◆ DESCRIPTION OF THE TASK ◆
For this exercise, return all the data exactly as it stands.
"""
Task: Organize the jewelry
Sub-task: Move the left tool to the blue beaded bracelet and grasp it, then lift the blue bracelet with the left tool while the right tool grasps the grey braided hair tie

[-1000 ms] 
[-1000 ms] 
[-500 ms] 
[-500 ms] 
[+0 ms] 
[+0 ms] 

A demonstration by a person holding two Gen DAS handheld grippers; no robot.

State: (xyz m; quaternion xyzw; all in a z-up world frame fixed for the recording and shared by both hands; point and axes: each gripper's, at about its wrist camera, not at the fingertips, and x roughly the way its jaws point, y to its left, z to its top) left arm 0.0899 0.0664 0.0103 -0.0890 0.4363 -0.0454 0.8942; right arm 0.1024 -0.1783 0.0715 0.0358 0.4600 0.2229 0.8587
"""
◆ RESPONSE TO THE EXERCISE ◆
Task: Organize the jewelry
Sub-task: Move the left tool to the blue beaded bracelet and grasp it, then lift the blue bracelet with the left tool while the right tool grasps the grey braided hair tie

[-1000 ms] 
[-1000 ms] 
[-500 ms] 
[-500 ms] 
[+0 ms] 
[+0 ms] 

A demonstration by a person holding two Gen DAS handheld grippers; no robot.

State: (xyz m; quaternion xyzw; all in a z-up world frame fixed for the recording and shared by both hands; point and axes: each gripper's, at about its wrist camera, not at the fingertips, and x roughly the way its jaws point, y to its left, z to its top) left arm 0.0899 0.0664 0.0103 -0.0890 0.4363 -0.0454 0.8942; right arm 0.1024 -0.1783 0.0715 0.0358 0.4600 0.2229 0.8587

Nothing remains to be added to the answer.